INFORMATION SUPPLIED
···

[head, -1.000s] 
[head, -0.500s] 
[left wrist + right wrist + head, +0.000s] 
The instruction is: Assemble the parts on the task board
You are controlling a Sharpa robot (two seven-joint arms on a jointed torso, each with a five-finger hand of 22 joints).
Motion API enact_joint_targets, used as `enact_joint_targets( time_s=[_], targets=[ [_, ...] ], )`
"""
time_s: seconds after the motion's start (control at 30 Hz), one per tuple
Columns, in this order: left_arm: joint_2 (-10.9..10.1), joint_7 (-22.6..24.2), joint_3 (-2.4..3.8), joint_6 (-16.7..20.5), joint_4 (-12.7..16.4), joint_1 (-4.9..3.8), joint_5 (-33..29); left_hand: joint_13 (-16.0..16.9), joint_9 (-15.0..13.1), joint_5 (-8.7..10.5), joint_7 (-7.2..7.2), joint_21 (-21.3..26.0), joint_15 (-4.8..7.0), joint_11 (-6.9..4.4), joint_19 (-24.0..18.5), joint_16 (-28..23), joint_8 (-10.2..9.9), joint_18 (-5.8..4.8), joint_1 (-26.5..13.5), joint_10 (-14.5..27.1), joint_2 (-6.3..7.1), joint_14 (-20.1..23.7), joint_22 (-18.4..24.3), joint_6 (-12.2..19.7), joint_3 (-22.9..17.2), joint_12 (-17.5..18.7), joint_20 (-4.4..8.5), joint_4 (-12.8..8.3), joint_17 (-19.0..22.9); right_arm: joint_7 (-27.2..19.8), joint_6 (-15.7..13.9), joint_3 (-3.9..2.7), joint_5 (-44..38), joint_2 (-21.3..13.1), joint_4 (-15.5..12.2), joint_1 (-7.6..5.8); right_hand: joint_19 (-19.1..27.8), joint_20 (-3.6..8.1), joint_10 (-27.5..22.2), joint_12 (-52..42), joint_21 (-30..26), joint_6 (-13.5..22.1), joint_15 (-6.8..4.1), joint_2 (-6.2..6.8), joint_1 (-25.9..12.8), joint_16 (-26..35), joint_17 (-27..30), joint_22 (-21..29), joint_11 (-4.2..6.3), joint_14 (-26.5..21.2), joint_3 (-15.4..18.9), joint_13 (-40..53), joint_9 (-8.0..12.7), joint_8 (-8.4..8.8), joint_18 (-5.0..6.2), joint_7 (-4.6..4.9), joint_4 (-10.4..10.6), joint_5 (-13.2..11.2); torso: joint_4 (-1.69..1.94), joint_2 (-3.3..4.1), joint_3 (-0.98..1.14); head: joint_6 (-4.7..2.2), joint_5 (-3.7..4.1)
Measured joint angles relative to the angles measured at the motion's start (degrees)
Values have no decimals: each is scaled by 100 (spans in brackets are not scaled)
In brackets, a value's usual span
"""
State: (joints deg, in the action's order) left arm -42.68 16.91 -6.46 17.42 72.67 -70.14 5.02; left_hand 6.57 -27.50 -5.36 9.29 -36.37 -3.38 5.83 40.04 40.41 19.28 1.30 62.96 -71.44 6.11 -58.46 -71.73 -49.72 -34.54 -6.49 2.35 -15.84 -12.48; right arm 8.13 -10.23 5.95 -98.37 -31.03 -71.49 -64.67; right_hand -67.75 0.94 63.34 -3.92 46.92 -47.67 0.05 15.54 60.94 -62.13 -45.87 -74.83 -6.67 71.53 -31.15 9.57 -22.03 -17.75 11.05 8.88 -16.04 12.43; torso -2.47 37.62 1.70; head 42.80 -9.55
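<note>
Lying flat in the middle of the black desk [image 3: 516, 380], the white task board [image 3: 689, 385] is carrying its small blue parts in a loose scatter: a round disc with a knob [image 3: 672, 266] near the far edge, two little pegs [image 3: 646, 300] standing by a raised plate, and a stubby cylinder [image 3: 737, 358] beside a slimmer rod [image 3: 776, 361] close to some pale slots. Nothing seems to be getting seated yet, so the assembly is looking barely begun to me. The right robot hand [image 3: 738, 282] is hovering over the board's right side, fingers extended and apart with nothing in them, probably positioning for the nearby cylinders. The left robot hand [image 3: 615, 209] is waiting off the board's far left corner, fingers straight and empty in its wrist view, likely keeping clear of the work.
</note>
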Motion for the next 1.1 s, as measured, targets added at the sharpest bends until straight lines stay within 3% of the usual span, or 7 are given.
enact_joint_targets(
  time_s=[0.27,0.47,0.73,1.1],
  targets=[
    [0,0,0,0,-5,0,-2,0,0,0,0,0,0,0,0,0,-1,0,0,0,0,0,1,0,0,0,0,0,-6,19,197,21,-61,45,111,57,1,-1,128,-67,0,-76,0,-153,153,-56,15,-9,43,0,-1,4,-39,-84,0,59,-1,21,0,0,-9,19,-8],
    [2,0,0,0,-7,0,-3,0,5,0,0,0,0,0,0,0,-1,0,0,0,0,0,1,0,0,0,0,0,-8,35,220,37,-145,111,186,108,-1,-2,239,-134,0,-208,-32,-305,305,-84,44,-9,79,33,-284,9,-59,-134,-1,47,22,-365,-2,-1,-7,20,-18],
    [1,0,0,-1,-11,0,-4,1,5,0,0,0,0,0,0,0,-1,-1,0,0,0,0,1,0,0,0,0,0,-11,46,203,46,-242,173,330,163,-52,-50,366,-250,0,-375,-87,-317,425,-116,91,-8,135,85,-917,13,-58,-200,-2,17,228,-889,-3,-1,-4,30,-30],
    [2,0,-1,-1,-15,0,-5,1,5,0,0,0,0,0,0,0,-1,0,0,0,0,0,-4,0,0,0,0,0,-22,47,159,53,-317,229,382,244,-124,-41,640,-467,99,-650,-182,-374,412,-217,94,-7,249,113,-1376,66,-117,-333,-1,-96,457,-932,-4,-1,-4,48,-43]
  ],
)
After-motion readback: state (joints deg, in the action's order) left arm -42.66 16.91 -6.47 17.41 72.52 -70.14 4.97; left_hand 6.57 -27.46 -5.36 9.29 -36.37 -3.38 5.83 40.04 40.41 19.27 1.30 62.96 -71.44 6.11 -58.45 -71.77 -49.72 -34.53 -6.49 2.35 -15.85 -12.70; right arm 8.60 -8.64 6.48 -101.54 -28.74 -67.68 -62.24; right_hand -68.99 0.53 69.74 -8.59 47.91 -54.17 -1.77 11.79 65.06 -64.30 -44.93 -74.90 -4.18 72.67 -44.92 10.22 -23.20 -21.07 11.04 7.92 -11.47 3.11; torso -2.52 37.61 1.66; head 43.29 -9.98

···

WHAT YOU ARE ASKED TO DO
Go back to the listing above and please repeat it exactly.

SOLUTION FOR THIS PROBLEM
[head, -1.000s] 
[head, -0.500s] 
[left wrist + right wrist + head, +0.000s] 
The instruction is: Assemble the parts on the task board
You are controlling a Sharpa robot (two seven-joint arms on a jointed torso, each with a five-finger hand of 22 joints).
Motion API enact_joint_targets, used as `enact_joint_targets( time_s=[_], targets=[ [_, ...] ], )`
"""
time_s: seconds after the motion's start (control at 30 Hz), one per tuple
Columns, in this order: left_arm: joint_2 (-10.9..10.1), joint_7 (-22.6..24.2), joint_3 (-2.4..3.8), joint_6 (-16.7..20.5), joint_4 (-12.7..16.4), joint_1 (-4.9..3.8), joint_5 (-33..29); left_hand: joint_13 (-16.0..16.9), joint_9 (-15.0..13.1), joint_5 (-8.7..10.5), joint_7 (-7.2..7.2), joint_21 (-21.3..26.0), joint_15 (-4.8..7.0), joint_11 (-6.9..4.4), joint_19 (-24.0..18.5), joint_16 (-28..23), joint_8 (-10.2..9.9), joint_18 (-5.8..4.8), joint_1 (-26.5..13.5), joint_10 (-14.5..27.1), joint_2 (-6.3..7.1), joint_14 (-20.1..23.7), joint_22 (-18.4..24.3), joint_6 (-12.2..19.7), joint_3 (-22.9..17.2), joint_12 (-17.5..18.7), joint_20 (-4.4..8.5), joint_4 (-12.8..8.3), joint_17 (-19.0..22.9); right_arm: joint_7 (-27.2..19.8), joint_6 (-15.7..13.9), joint_3 (-3.9..2.7), joint_5 (-44..38), joint_2 (-21.3..13.1), joint_4 (-15.5..12.2), joint_1 (-7.6..5.8); right_hand: joint_19 (-19.1..27.8), joint_20 (-3.6..8.1), joint_10 (-27.5..22.2), joint_12 (-52..42), joint_21 (-30..26), joint_6 (-13.5..22.1), joint_15 (-6.8..4.1), joint_2 (-6.2..6.8), joint_1 (-25.9..12.8), joint_16 (-26..35), joint_17 (-27..30), joint_22 (-21..29), joint_11 (-4.2..6.3), joint_14 (-26.5..21.2), joint_3 (-15.4..18.9), joint_13 (-40..53), joint_9 (-8.0..12.7), joint_8 (-8.4..8.8), joint_18 (-5.0..6.2), joint_7 (-4.6..4.9), joint_4 (-10.4..10.6), joint_5 (-13.2..11.2); torso: joint_4 (-1.69..1.94), joint_2 (-3.3..4.1), joint_3 (-0.98..1.14); head: joint_6 (-4.7..2.2), joint_5 (-3.7..4.1)
Measured joint angles relative to the angles measured at the motion's start (degrees)
Values have no decimals: each is scaled by 100 (spans in brackets are not scaled)
In brackets, a value's usual span
"""
State: (joints deg, in the action's order) left arm -42.68 16.91 -6.46 17.42 72.67 -70.14 5.02; left_hand 6.57 -27.50 -5.36 9.29 -36.37 -3.38 5.83 40.04 40.41 19.28 1.30 62.96 -71.44 6.11 -58.46 -71.73 -49.72 -34.54 -6.49 2.35 -15.84 -12.48; right arm 8.13 -10.23 5.95 -98.37 -31.03 -71.49 -64.67; right_hand -67.75 0.94 63.34 -3.92 46.92 -47.67 0.05 15.54 60.94 -62.13 -45.87 -74.83 -6.67 71.53 -31.15 9.57 -22.03 -17.75 11.05 8.88 -16.04 12.43; torso -2.47 37.62 1.70; head 42.80 -9.55
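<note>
Lying flat in the middle of the black desk [image 3: 516, 380], the white task board [image 3: 689, 385] is carrying its small blue parts in a loose scatter: a round disc with a knob [image 3: 672, 266] near the far edge, two little pegs [image 3: 646, 300] standing by a raised plate, and a stubby cylinder [image 3: 737, 358] beside a slimmer rod [image 3: 776, 361] close to some pale slots. Nothing seems to be getting seated yet, so the assembly is looking barely begun to me. The right robot hand [image 3: 738, 282] is hovering over the board's right side, fingers extended and apart with nothing in them, probably positioning for the nearby cylinders. The left robot hand [image 3: 615, 209] is waiting off the board's far left corner, fingers straight and empty in its wrist view, likely keeping clear of the work.
</note>
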Motion for the next 1.1 s, as measured, targets added at the sharpest bends until straight lines stay within 3% of the usual span, or 7 are given.
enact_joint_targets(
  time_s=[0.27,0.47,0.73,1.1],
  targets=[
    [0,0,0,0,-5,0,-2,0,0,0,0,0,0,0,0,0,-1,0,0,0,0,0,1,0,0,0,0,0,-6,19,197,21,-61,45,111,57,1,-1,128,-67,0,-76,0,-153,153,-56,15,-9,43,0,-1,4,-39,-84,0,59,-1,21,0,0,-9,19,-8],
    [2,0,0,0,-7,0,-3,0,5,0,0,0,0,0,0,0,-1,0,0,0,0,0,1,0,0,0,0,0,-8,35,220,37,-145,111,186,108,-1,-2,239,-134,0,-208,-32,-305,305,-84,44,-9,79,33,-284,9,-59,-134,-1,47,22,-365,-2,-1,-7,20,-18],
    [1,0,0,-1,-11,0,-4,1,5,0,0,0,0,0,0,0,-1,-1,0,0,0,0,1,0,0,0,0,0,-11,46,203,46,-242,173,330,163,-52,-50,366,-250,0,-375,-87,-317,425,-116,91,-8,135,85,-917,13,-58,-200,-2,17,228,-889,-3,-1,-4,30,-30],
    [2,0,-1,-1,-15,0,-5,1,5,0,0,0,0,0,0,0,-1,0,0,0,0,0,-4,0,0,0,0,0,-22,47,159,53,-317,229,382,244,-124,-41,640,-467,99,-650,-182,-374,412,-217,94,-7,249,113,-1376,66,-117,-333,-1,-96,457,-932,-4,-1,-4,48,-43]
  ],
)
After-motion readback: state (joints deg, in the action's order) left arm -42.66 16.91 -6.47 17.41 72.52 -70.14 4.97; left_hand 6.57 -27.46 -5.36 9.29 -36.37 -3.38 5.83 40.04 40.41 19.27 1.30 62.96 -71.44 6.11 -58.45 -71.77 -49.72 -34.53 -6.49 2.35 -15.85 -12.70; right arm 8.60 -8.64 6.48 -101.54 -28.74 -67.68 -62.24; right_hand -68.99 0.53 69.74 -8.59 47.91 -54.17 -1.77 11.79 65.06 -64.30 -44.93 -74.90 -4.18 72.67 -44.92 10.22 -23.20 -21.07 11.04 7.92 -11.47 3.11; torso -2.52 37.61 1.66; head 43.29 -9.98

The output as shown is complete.